You need to watch the best genre-bending sci-fi movie on Netflix ASAP
It's Rocky meets Iron Giant...with a cast full of Marvel favorites.
What's popular on Netflix can shift from hour to hour. Sometimes movies stick around for no apparent reason, like when South Korean animated film The Nut Job was in the top ten for several weeks. Tastes shift and change, but sometimes they can shed light on hidden gems, like this 2011 dystopian short story adaptation, now sitting at the number-four spot on the Netflix top ten. Here's why you should give this underappreciated sci-fi movie a chance.
Real Steel is a 2011 family-friendly sci-fi romp that stars Hugh Jackman as Charlie Kenton, a former boxer who began controlling robot boxers in underground fights. If that sounds familiar, the short story it was based on, "Steel" by Richard Matheson, was also adapted into an episode of The Twilight Zone with the same name.
Real Steel takes this classic sci-fi premise and combines it with the best tropes of the other genres it takes from. It's a boxing movie, so there are training montages, high stakes bets, and evil rivals. However, it's also a family movie, with Charlie forced to temporarily take care of his estranged 11-year-old son, Max. On top of both of those, the film throws in sci-fi user interfaces, robots, and technology.
Like most movies involving someone thrust into parenting, there's a beautiful story about learning to forgive yourself and letting yourself love, and there are also epic fights between robots. Calling this movie genre-bending would be an understatement.
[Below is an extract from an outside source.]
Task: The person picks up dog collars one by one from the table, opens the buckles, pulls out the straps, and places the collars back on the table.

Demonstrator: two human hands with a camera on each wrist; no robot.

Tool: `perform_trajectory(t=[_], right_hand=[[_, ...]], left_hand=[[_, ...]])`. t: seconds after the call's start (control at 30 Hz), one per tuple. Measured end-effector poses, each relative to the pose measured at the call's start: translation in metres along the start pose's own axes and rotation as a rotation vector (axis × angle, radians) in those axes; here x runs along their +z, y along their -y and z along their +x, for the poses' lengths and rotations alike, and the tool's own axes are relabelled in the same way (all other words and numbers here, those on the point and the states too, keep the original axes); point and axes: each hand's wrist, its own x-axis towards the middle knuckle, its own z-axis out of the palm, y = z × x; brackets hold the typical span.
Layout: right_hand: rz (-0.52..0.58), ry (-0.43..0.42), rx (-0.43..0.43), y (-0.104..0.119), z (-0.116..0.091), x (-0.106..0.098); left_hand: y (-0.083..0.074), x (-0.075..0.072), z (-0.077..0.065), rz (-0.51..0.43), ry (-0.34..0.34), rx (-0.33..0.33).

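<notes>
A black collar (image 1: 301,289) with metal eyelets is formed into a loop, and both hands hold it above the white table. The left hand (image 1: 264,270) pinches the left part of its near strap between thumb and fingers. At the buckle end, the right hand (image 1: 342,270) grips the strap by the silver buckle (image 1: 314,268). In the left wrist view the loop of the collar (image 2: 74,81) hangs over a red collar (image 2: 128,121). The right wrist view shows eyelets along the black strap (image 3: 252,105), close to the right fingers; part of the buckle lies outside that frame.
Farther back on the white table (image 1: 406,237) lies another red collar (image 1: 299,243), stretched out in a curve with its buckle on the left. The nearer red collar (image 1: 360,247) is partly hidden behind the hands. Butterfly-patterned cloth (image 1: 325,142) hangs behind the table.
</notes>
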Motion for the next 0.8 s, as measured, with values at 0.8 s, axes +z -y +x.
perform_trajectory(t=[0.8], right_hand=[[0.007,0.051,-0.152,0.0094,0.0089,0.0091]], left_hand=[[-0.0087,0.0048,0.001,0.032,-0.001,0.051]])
It's more like a combination of all the best parts of every genre.
Beyond the mish-mash of the story, there's the all-star cast, many of whom will be familiar faces to Marvel fans. Aside from Hugh Jackman at the peak of the Wolverine phase of his career before he became the go-to male lead for movie musicals, the Falcon, aka Anthony Mackie, makes an appearance as a bookie, and Charlie's love interest is played by the Wasp, Evangeline Lilly.
It doesn't stop there. In a weird parallel, Kevin Durand, who played mutant-turned-boxer Fred Dukes in X-Men Origins: Wolverine, plays the owner of a livestock fighting ring, and Max's aunt is played by Maria Stark from Captain America: Civil War. Even young Dakota Goyo, whose performance as young prodigy Max brings to mind Jake Lloyd in The Phantom Menace, played a young Thor in Thor.
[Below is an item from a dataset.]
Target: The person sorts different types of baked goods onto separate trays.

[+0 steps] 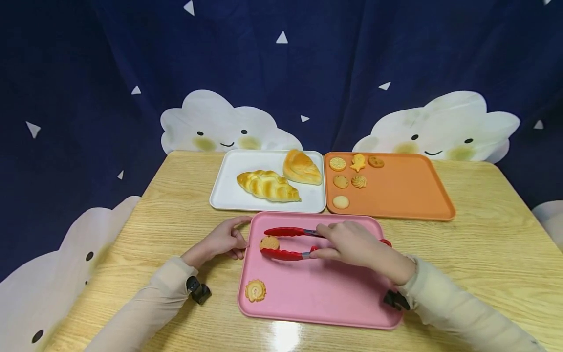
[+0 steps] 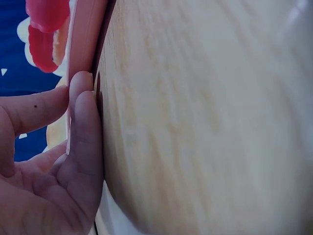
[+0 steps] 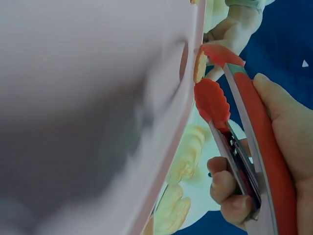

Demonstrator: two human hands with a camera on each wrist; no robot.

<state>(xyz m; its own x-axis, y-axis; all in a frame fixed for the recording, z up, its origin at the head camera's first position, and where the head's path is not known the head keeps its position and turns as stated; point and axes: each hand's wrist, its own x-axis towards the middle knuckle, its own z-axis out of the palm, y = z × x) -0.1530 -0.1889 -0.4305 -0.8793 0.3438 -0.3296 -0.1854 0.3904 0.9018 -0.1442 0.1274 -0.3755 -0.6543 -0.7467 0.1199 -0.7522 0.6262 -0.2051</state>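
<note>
My right hand [image 1: 358,247] grips red-and-metal tongs [image 1: 288,254] over the pink tray [image 1: 325,298]. The tongs' red scalloped tips are spread, one on each side of a round cookie [image 1: 269,242] near the tray's left edge. From the right wrist, the fingers curl around the tongs' handles [image 3: 266,142], and the cookie [image 3: 199,67] stands between the tips. My left hand [image 1: 223,239] is at the tray's left edge; in the left wrist view its thumb and fingers pinch the tray's rim [image 2: 85,39]. A swirl cookie with a scalloped edge [image 1: 255,290] lies in the tray's near left corner.
Behind the pink tray, a white tray [image 1: 226,195] bears a braided bread [image 1: 268,186] and a wedge-shaped bread [image 1: 301,167]. Beside it, an orange tray [image 1: 404,190] has several small cookies on its left side. A dark blue curtain [image 1: 246,58] hangs behind the wooden table [image 1: 488,234].
</note>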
With that level of past and future Marvel talent on its call sheet, it's hard to go wrong. But Real Steel doesn't use its actors like a crutch. They're given a genuinely heartwarming story that does fit the standard family drama formula, but in a way that's comforting.
Then there are the robot fights. "Steel," the short story, is one of those tales that needed technology to catch up to it before it could be given the adaptation it deserved. Real Steel feels like that adaptation. Maybe the CGI has already become dated, but the combination of CGI motion and practical props give the robot some genuine life, even though it isn't sentient.
Real Steel is a chameleon of a movie. It's the story of a man learning how to be a fighter, it's the story of a young boy making his BattleBots fantasy a reality, it's the story of vintage technology conquering AI, it's the story of humans casting aside boxing for more brutal combat. That's what makes it perfect for watching with multiple people: everyone will have their own view of what genre of movie it is.
Real Steel is now streaming on Netflix.